Intramurals have always been popular at Loyola, but the participation numbers have skyrocketed this year as a side effect of the ongoing coronavirus pandemic.
The school is currently at 50 percent capacity, meaning students have in-person classes one day, then e-learning the next. On top of that, IHSA fall sports were either postponed to the spring or did not allow spectators.
Ackels believe students are looking for a way to show school spirit and spend time with their friends in a safe environment.
Masks are worn at all times and social distancing is implemented at intramural events, making those schoolwide tournaments an ideal option for the students.
“For our kids, the number one thing that they’re lacking and losing in this pandemic is social interaction,” Ackels said. “The number one thing that they miss when they go off to e-learning is they miss seeing their friends and hanging around people.
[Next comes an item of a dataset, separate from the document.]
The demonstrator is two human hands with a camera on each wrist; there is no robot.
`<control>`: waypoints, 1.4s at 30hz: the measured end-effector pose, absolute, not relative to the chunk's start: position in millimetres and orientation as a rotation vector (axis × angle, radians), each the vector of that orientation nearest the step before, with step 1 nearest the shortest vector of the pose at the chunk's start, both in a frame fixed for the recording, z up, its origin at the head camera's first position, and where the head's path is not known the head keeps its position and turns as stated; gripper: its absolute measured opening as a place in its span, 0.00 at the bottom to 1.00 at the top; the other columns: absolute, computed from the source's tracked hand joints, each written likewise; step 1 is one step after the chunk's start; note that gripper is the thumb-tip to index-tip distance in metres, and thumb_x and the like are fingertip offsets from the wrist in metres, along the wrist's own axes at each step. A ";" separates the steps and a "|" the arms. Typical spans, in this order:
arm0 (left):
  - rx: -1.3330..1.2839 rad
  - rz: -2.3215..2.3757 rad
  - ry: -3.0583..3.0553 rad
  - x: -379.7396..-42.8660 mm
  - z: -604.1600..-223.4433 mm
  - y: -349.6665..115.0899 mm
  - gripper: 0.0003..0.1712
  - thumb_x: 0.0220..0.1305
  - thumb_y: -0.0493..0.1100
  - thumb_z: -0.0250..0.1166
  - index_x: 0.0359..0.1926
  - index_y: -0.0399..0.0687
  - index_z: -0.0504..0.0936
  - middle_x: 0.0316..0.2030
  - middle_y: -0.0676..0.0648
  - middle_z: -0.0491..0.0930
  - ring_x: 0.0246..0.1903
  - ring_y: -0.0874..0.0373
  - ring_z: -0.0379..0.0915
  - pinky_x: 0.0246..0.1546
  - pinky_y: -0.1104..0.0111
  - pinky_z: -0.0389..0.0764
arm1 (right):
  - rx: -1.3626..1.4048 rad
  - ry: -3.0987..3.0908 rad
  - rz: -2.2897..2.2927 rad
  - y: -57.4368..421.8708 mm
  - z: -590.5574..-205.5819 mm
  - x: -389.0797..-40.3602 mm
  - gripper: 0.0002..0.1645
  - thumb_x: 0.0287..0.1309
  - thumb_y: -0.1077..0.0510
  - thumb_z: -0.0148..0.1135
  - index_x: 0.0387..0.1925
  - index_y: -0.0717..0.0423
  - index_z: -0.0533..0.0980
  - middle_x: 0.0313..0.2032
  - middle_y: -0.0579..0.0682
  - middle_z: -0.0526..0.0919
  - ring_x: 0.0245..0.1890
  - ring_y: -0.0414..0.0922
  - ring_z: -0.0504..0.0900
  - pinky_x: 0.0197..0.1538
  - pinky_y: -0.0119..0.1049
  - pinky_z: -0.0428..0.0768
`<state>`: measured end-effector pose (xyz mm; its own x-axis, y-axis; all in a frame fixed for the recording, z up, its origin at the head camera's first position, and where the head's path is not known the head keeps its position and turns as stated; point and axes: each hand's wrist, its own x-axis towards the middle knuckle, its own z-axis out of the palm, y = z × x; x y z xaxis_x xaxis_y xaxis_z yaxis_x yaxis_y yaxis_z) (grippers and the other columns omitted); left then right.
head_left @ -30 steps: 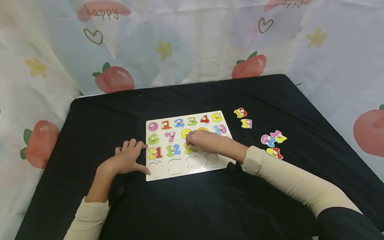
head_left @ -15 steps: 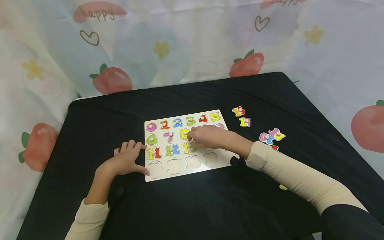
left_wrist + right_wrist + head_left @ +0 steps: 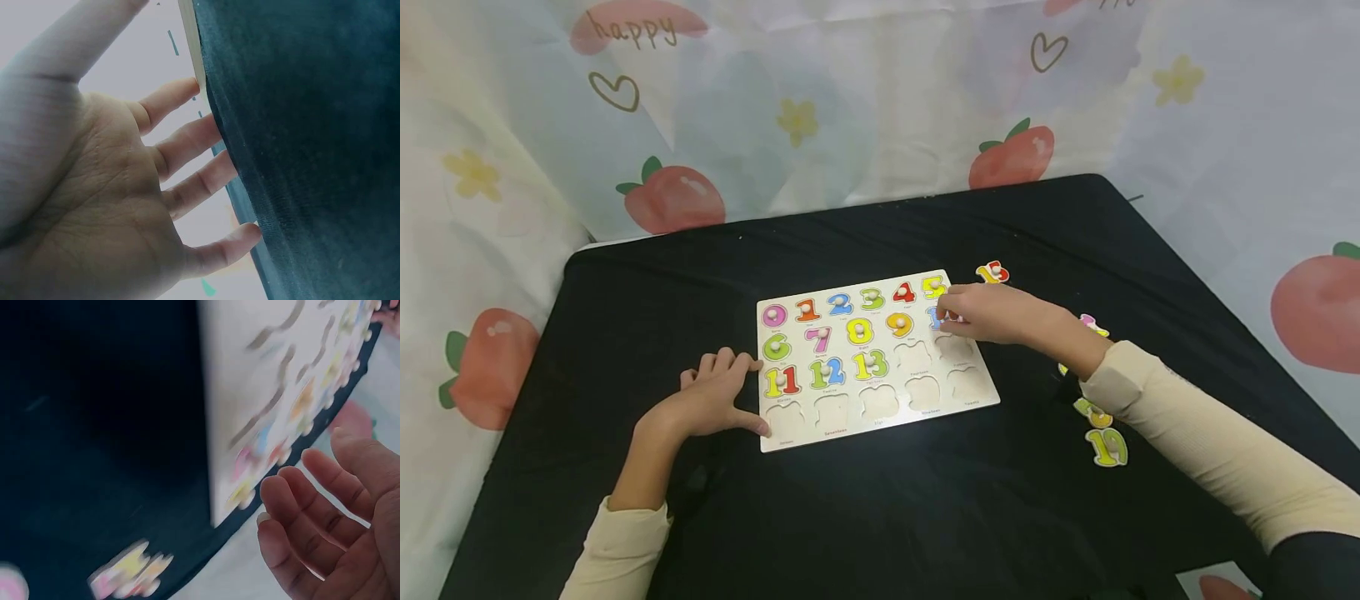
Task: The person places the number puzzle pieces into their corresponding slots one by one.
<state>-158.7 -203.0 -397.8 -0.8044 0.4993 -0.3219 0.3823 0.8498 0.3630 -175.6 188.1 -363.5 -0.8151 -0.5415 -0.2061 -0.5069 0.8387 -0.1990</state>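
A pale wooden number puzzle board [image 3: 895, 377] lies on the black cloth, with pegged pieces from 0 to 13 in its upper recesses. My left hand [image 3: 707, 396] has its fingers spread, the thumb and index finger touching the board's left edge. Above the board's right edge hovers my right hand [image 3: 992, 312], its fingers loosely bent and partly covering the 10. The right wrist view shows nothing held in that right hand [image 3: 325, 525]. The 13 piece [image 3: 870, 364] sits in the third row. Several recesses to its right and below are bare.
Loose number pieces lie right of the board: a 15 [image 3: 992, 272] at the back and a 19 [image 3: 1107, 447] nearer. The right forearm and sleeve [image 3: 1150, 400] partly hide others. Black cloth [image 3: 880, 517] stretches in front of the board.
My right hand let go of the 13 piece, lifted and moved right to the board's edge, uncovering the 9 and the bare recesses. My left hand stays at the left edge.
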 end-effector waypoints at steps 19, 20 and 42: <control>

“These numbers are indicative that the kids are itching for community, a chance to have fun, a chance to run around. They really need that, and we’re happy to provide that for them.”
Sloan Trapp is a senior lacrosse player at Loyola and a member of the intramural program’s Leadership Board. She said the increased participation in intramurals has made for an amazing experience.
“It’s really great when more kids participate,” Trapp said. “I think it increases school spirit. It kind of gives kind an outlet and something fun, some school spirit that they’re not really getting so far.”
Six seniors are organizing members of the intramurals program: Trapp, Hayes Flanagan, JT Thomas, Brendan Wrenn, Jason Kusibab and Colin Kane. All six play varsity sports for the Ramblers, and Ackels said they’ve been crucial in helping things run smoothly this year.
Wrenn, who plays varsity basketball, helps run the program’s social media pages. He’s looking forward to the football tournament, where he’ll get to battle against classmates with whom he normally wouldn’t compete.
“It’s a lot of fun being able to play against different people,” Wrenn said. “Everybody loves it, and it’s competitive too, which is great. We’re going at each other because we want the bragging rights.”
The winners of each tournament even get championship T-shirts that they to parade around Loyola hallways. Ackels has had to give out a lot of T-shirts so far, and he hopes to give out plenty more this winter.
There’s a lot that goes into making intramurals hum, especially with increased participation. But Ackels said it’s been a blast so far.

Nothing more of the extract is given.